» TASK GOAL: Every line between the top of the data below and the line with "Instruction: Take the", both ends included, must be retyped exactly.

» TASK DATA:
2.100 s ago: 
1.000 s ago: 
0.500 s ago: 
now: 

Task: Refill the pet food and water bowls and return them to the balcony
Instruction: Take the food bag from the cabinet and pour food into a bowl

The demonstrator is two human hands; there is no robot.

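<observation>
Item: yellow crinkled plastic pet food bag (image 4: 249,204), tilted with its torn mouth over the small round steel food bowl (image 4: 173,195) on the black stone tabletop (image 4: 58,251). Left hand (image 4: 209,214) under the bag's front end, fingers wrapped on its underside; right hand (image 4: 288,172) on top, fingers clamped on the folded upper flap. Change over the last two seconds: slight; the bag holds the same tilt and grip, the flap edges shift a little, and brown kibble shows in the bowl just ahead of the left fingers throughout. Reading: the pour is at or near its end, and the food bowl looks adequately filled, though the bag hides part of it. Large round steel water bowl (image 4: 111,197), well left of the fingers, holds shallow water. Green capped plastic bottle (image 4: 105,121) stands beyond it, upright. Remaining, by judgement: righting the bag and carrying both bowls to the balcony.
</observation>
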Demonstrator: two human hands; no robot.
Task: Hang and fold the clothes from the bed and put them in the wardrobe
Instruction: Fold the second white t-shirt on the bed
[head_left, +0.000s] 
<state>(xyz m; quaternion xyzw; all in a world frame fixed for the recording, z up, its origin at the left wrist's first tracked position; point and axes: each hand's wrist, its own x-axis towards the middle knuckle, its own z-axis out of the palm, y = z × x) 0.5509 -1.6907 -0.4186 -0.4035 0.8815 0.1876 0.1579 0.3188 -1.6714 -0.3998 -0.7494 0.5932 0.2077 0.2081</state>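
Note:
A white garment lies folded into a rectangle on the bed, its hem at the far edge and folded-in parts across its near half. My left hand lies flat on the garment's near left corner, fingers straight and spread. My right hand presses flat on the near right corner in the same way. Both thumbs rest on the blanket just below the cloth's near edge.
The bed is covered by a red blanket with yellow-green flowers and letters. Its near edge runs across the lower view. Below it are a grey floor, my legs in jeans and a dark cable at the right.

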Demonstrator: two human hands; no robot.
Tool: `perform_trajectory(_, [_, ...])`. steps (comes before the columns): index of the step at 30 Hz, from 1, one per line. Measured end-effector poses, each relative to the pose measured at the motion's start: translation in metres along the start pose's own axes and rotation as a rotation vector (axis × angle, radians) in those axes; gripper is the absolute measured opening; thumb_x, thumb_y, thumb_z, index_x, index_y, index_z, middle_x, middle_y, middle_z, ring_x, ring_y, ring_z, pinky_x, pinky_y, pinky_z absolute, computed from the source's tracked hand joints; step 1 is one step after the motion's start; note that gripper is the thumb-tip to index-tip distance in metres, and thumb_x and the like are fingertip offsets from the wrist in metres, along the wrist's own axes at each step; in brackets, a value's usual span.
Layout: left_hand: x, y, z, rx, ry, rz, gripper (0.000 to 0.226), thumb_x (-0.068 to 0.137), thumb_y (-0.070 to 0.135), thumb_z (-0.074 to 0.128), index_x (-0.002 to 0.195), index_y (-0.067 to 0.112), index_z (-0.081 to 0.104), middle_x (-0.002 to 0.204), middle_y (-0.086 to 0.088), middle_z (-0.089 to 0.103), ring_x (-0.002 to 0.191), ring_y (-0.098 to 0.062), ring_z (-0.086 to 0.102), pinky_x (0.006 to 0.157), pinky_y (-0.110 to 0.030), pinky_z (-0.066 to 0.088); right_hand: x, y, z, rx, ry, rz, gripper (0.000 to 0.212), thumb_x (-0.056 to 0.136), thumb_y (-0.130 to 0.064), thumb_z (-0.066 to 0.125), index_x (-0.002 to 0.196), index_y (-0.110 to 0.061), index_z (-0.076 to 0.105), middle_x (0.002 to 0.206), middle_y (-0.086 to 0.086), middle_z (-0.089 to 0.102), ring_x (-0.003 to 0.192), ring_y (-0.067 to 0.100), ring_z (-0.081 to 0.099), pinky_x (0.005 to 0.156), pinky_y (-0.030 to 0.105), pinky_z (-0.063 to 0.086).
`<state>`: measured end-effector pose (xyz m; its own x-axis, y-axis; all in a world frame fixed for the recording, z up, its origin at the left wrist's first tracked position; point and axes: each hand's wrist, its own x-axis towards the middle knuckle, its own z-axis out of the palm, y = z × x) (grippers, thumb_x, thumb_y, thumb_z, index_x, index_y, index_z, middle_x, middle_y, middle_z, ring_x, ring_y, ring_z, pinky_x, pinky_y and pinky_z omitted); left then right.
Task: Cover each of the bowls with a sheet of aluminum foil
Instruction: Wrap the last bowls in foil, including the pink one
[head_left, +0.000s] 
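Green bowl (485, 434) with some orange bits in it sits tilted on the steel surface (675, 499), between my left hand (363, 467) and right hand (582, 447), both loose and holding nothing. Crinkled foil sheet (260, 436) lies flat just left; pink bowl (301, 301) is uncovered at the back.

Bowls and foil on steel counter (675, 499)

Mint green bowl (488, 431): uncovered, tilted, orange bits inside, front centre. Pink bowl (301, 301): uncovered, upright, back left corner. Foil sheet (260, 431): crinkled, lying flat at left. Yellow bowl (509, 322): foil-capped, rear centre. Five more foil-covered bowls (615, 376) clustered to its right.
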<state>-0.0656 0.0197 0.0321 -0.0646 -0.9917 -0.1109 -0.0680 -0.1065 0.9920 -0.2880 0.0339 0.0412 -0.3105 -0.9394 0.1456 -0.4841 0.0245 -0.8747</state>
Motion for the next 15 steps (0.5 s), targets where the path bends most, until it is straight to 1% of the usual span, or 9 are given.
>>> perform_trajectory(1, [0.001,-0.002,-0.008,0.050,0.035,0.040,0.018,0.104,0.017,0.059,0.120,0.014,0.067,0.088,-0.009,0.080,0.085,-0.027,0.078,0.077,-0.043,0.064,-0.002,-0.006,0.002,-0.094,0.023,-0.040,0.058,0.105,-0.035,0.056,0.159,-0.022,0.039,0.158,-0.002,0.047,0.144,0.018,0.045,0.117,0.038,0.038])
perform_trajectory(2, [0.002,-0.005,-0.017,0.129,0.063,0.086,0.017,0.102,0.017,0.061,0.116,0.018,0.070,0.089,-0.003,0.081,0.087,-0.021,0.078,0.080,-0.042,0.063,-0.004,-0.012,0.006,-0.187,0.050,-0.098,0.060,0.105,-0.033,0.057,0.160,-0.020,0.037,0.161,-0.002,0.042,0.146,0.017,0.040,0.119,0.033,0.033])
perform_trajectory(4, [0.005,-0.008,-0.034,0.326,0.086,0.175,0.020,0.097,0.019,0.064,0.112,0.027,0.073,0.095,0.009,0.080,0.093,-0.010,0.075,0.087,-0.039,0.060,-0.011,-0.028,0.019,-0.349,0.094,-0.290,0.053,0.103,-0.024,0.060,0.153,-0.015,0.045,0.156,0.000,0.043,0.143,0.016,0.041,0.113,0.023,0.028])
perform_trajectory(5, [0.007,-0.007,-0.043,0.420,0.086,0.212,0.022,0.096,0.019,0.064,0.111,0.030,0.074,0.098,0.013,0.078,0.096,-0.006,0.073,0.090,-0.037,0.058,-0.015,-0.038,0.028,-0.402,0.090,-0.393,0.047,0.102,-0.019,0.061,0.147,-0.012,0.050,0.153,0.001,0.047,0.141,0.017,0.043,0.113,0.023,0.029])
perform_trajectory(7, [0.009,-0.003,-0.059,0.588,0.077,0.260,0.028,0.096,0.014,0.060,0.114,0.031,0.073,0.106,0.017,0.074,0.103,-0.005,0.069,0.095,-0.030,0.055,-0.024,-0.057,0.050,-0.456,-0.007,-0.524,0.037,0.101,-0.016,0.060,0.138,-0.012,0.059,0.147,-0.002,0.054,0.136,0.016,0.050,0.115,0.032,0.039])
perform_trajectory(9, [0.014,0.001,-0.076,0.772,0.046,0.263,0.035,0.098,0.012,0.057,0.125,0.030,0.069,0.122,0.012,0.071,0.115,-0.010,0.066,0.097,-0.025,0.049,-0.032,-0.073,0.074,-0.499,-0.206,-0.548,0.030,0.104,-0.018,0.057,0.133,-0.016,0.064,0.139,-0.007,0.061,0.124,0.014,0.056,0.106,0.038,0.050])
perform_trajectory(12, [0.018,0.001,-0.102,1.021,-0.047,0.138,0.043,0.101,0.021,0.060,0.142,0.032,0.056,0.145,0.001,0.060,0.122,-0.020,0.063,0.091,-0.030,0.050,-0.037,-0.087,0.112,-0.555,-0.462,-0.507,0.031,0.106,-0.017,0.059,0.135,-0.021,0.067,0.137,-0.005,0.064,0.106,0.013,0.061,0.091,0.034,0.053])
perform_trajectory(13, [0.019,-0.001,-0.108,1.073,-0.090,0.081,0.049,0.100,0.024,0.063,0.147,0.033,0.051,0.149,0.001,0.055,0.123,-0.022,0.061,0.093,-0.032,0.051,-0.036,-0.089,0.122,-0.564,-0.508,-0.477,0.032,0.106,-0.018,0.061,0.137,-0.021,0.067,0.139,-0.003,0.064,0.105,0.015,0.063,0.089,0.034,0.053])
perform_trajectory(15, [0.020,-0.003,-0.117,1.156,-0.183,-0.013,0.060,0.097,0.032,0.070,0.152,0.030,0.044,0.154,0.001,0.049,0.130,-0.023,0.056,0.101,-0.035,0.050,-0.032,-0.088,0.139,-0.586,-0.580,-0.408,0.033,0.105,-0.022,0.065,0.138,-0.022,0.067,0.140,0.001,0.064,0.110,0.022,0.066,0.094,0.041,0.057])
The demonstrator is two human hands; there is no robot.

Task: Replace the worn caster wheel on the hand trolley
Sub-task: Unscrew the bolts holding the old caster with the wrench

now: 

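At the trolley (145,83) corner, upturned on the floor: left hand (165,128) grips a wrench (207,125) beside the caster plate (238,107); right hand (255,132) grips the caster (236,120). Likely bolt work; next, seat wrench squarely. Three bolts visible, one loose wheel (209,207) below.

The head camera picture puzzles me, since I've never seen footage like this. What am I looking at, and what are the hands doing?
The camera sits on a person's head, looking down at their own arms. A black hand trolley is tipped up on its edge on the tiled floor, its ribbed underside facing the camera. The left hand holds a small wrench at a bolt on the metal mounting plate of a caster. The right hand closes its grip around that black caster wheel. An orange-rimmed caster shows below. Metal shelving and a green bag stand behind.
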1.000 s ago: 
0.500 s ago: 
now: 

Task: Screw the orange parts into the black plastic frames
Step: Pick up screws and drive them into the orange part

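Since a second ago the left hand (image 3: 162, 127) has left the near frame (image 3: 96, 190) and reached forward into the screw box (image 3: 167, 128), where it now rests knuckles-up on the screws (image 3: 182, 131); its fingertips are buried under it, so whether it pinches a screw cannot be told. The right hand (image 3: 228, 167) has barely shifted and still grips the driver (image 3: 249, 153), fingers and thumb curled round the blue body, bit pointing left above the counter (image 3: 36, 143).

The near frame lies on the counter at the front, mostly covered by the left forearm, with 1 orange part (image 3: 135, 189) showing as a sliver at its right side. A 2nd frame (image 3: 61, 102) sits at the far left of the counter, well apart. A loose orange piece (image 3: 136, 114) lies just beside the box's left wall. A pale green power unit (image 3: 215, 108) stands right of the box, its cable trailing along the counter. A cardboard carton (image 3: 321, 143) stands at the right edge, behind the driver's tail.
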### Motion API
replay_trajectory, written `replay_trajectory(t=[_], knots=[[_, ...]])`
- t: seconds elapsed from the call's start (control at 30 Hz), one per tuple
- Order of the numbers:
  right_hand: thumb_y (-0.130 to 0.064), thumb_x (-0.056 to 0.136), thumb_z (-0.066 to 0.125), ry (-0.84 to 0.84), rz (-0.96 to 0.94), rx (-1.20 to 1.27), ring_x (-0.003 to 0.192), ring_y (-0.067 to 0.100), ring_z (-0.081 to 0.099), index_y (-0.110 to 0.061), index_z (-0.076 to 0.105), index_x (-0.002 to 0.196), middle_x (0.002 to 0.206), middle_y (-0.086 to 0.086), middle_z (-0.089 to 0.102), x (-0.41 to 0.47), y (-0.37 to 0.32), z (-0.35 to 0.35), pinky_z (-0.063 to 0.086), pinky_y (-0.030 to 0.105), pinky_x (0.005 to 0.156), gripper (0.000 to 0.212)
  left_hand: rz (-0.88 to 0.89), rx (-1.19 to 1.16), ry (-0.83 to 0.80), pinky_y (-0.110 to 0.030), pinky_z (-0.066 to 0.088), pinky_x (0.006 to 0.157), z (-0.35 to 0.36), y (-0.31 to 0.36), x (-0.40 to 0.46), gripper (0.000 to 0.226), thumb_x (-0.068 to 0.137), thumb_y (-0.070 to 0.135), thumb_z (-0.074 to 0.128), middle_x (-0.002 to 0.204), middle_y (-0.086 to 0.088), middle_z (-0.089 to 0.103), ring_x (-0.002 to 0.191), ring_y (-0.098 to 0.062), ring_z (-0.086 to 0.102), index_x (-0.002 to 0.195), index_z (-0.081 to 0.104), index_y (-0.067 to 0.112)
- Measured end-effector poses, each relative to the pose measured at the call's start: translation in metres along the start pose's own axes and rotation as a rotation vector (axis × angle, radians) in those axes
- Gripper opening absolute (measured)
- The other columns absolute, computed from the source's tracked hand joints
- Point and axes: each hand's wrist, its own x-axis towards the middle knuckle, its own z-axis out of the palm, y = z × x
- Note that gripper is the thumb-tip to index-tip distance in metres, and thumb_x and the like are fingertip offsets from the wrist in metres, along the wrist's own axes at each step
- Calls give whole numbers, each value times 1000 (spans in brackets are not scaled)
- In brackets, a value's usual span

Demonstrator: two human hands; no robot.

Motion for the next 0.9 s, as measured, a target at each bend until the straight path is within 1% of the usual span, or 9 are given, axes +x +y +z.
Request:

» ANSWER TO THIS PROBLEM:
2.100 s ago: 
1.000 s ago: 
0.500 s ago: 
now: 

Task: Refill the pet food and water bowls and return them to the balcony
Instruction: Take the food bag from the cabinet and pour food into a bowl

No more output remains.